Activity. The first line of the entries below, the line containing "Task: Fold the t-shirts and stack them", and every line between them should be repeated exactly, and nothing else.

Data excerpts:

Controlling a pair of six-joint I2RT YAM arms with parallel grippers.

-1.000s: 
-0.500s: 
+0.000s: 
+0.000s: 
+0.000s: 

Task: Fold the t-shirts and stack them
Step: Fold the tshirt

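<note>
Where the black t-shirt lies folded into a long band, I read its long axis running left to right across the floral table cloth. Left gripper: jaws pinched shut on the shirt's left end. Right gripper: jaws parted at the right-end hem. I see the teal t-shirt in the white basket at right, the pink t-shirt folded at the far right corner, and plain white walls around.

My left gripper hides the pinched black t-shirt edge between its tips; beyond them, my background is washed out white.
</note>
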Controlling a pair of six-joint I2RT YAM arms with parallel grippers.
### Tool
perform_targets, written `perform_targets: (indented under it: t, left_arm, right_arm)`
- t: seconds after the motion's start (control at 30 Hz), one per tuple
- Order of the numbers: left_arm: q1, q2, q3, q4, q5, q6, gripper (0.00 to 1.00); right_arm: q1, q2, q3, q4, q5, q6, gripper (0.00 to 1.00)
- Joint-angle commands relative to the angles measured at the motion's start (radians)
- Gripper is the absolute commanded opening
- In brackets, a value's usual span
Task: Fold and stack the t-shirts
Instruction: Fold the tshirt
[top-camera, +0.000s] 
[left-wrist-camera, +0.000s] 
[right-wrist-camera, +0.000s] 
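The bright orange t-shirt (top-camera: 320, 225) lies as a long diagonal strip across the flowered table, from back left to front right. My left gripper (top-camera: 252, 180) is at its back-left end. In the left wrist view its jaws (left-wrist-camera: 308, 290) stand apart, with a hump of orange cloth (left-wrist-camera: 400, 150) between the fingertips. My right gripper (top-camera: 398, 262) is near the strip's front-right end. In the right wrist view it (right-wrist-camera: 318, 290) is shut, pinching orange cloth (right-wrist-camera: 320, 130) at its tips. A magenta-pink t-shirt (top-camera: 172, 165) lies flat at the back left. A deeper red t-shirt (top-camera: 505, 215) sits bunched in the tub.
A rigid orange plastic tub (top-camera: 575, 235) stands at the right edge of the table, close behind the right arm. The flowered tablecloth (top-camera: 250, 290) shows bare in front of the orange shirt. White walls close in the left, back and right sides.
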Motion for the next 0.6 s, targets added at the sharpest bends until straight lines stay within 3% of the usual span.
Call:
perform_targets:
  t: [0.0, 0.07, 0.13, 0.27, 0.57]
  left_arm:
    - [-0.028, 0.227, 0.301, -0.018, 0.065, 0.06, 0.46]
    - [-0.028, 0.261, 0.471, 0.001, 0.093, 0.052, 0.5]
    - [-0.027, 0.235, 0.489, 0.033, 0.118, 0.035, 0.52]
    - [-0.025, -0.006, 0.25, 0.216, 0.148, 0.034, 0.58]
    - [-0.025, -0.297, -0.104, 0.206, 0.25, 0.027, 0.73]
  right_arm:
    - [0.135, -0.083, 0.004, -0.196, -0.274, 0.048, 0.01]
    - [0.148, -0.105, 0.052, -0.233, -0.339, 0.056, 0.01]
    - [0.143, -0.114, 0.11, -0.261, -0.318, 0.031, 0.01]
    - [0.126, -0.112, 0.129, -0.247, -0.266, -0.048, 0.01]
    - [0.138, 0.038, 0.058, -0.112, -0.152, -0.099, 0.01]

Problem solution.
Controlling a pair of six-joint I2RT YAM arms with parallel grippers.

-1.000s: 
-0.500s: 
+0.000s: 
+0.000s: 
+0.000s: 

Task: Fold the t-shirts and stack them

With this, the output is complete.